> _INSTRUCTIONS FOR THE TASK_: Go through the entries below and collect each line with the string "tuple" in it.

──────── ENTRIES SUPPLIED

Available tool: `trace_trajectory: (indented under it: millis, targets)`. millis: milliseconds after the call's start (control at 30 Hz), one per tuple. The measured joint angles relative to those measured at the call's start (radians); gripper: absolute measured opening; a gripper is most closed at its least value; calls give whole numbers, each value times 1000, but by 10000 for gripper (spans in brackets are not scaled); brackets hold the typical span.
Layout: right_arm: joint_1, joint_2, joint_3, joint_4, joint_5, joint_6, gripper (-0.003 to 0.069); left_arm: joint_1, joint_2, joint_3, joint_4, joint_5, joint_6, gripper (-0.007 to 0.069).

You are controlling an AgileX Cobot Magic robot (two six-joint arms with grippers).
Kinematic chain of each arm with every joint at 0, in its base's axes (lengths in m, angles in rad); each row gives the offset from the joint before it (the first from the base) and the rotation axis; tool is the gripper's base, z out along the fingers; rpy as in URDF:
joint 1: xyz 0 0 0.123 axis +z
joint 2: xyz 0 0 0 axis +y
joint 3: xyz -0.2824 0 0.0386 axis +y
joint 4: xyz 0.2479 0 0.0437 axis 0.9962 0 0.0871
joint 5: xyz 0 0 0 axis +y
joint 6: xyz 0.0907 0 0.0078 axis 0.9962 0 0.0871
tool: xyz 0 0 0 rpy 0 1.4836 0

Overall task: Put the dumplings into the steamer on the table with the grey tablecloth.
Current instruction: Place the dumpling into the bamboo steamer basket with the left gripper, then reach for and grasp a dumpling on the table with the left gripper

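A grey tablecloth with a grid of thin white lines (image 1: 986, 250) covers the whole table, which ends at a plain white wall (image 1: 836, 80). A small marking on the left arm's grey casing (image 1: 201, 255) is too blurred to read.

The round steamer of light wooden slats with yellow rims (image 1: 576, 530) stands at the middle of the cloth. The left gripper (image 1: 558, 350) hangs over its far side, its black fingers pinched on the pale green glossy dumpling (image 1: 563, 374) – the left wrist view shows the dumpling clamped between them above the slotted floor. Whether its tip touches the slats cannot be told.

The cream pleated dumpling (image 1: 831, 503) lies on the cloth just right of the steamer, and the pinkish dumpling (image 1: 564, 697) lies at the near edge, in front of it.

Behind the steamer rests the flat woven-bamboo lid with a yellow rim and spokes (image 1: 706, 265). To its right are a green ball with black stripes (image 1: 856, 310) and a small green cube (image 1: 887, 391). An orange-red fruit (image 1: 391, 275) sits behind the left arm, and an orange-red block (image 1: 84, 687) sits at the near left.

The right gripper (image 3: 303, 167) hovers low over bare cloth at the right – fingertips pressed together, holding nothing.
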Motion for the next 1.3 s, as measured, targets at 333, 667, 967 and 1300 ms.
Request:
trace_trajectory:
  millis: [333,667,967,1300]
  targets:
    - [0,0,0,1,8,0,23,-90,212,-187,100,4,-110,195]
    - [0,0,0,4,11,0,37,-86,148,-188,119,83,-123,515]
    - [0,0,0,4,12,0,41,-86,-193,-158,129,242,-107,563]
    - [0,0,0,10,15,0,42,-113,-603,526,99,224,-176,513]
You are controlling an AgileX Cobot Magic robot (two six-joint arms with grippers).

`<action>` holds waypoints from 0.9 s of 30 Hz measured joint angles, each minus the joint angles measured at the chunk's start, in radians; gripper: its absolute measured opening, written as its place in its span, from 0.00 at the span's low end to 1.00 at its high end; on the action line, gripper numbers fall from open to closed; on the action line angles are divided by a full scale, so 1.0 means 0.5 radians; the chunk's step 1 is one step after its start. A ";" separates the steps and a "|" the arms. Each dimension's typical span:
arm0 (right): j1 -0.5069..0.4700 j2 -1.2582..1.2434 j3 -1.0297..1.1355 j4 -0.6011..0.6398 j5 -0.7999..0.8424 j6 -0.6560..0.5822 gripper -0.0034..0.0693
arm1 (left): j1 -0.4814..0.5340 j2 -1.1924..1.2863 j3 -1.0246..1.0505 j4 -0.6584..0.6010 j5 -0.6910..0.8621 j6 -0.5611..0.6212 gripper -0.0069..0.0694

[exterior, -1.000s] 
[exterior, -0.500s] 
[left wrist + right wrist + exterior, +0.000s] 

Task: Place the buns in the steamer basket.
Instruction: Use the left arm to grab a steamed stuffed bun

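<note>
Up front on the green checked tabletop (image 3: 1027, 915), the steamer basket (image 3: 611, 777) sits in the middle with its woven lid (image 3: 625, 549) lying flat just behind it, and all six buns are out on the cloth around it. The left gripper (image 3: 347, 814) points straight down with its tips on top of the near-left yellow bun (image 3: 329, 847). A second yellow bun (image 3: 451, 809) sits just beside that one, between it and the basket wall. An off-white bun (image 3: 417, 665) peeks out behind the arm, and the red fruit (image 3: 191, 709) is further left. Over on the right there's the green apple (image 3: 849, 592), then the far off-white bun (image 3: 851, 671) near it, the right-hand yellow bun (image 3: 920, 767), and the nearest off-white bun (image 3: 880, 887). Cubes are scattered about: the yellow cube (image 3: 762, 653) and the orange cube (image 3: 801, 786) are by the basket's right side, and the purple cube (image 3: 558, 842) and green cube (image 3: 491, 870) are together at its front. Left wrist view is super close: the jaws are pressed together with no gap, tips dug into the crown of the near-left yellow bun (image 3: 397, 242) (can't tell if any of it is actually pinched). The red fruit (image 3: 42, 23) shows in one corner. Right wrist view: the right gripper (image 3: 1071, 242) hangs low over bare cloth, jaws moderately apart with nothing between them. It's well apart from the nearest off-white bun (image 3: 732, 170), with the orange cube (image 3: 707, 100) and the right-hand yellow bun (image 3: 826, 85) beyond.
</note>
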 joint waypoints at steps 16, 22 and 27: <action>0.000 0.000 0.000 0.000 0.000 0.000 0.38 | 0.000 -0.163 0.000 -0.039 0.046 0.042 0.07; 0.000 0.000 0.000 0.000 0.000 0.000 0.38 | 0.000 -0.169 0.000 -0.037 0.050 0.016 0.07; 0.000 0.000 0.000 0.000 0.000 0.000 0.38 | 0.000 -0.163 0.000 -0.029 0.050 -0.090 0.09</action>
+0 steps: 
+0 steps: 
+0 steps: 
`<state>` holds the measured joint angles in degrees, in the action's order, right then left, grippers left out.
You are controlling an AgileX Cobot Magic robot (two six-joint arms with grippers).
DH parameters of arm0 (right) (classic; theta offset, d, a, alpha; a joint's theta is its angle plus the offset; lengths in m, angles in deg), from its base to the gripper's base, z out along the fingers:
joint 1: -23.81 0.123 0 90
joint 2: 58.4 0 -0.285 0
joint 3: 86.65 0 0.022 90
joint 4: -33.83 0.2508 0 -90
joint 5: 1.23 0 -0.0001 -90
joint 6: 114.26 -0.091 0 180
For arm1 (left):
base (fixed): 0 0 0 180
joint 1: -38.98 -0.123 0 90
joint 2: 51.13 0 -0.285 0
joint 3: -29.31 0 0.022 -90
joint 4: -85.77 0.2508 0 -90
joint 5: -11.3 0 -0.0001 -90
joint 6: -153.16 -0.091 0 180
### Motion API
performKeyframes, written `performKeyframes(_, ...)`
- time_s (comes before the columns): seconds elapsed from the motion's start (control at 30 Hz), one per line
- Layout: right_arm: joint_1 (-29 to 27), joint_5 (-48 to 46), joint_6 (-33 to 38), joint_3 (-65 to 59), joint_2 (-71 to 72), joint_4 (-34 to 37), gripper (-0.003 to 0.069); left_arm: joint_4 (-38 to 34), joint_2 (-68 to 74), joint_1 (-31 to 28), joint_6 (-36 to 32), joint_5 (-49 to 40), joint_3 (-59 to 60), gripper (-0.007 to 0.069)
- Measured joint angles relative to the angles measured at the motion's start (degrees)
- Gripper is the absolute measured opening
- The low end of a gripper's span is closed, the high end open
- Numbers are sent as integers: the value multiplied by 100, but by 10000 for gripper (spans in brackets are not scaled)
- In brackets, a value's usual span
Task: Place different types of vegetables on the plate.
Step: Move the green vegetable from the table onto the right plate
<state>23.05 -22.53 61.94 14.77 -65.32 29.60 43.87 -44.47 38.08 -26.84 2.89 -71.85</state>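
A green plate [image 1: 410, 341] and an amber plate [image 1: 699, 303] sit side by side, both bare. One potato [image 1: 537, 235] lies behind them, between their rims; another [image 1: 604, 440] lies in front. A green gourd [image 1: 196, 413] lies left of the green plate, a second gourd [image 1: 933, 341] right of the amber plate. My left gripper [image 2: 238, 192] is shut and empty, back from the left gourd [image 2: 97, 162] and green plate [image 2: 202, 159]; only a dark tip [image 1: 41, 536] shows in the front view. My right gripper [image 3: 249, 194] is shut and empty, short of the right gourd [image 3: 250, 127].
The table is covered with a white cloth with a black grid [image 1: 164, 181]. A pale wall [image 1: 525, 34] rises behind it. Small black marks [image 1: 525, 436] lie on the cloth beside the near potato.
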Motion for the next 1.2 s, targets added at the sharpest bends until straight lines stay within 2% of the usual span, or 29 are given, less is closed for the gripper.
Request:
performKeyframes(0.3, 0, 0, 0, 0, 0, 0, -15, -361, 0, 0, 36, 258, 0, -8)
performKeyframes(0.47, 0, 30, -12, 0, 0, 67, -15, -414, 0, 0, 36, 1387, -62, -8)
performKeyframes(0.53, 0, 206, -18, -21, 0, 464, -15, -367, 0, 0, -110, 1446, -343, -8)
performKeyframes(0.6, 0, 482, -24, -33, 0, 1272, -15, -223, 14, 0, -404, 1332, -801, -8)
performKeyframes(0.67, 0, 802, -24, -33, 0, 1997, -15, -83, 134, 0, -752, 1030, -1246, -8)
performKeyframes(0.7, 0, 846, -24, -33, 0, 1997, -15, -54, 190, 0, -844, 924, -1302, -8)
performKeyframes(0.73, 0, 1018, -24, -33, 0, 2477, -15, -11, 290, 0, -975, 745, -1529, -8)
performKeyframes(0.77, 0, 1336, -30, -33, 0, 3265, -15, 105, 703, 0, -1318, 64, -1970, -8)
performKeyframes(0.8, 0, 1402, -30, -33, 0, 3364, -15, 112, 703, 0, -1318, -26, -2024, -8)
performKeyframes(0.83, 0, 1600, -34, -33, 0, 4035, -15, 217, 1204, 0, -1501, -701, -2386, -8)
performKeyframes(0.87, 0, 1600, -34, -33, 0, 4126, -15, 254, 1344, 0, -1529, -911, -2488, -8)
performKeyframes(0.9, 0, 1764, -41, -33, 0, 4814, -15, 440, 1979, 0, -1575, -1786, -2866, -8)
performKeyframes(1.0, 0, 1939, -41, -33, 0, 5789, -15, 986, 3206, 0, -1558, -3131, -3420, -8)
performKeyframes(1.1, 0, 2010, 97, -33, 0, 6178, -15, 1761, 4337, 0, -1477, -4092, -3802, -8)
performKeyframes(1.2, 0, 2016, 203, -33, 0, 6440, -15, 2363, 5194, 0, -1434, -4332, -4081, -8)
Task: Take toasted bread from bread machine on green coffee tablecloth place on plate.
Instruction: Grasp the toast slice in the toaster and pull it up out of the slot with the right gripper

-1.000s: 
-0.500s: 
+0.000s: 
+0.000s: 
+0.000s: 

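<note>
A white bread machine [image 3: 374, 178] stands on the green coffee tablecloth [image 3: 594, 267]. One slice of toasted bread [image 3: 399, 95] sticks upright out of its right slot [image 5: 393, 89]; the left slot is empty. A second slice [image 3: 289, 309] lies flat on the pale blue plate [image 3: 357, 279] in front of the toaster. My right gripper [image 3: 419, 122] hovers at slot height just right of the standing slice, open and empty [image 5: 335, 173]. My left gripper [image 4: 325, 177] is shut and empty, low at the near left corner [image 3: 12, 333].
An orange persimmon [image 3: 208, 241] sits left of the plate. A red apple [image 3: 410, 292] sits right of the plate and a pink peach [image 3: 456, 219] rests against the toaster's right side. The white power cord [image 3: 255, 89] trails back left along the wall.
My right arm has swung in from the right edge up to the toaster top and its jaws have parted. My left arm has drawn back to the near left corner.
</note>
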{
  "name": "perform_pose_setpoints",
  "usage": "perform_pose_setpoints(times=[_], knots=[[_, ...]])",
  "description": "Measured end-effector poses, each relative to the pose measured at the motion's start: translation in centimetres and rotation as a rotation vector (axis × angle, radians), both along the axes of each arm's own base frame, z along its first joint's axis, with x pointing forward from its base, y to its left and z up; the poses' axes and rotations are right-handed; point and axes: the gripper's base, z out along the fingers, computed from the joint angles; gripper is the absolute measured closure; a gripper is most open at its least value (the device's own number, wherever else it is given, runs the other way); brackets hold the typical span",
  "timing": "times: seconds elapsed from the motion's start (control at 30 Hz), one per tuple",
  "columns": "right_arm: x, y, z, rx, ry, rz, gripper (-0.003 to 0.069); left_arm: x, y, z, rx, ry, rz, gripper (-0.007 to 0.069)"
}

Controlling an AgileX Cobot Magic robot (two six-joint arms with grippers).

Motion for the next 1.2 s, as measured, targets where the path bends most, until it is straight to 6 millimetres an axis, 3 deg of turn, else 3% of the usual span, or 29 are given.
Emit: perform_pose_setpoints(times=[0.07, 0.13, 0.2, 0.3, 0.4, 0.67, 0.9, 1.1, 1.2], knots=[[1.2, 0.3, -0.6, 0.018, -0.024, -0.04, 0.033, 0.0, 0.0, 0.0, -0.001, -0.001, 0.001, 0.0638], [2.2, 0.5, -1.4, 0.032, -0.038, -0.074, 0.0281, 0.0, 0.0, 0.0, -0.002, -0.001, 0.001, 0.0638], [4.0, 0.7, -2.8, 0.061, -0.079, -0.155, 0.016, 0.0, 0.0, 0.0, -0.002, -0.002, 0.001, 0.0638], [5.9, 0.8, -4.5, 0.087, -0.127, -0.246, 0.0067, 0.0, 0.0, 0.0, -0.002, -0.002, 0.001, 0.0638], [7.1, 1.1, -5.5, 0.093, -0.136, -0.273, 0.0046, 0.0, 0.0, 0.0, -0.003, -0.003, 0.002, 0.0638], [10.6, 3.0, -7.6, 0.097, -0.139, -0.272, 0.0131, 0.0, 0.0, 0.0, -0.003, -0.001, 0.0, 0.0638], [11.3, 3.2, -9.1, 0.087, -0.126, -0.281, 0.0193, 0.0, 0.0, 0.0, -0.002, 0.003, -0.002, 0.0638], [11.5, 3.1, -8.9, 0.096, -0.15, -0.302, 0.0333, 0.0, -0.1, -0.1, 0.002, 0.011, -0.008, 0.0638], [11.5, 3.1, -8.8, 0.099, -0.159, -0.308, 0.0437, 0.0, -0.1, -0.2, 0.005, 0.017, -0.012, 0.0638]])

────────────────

> _EXERCISE OUTPUT_:
Available tool: `trace_trajectory: (indented under it: millis, targets)`. millis: milliseconds after the call's start (control at 30 Hz), one per tuple. The measured joint angles relative to those measured at the call's start (radians); gripper: absolute measured opening; a gripper is most closed at its least value; calls give whole numbers, each value times 1000, but by 10000 for gripper (spans in brackets are not scaled); brackets hold the typical span.
  "timing": "times: seconds elapsed from the motion's start (control at 30 Hz), one per tuple",

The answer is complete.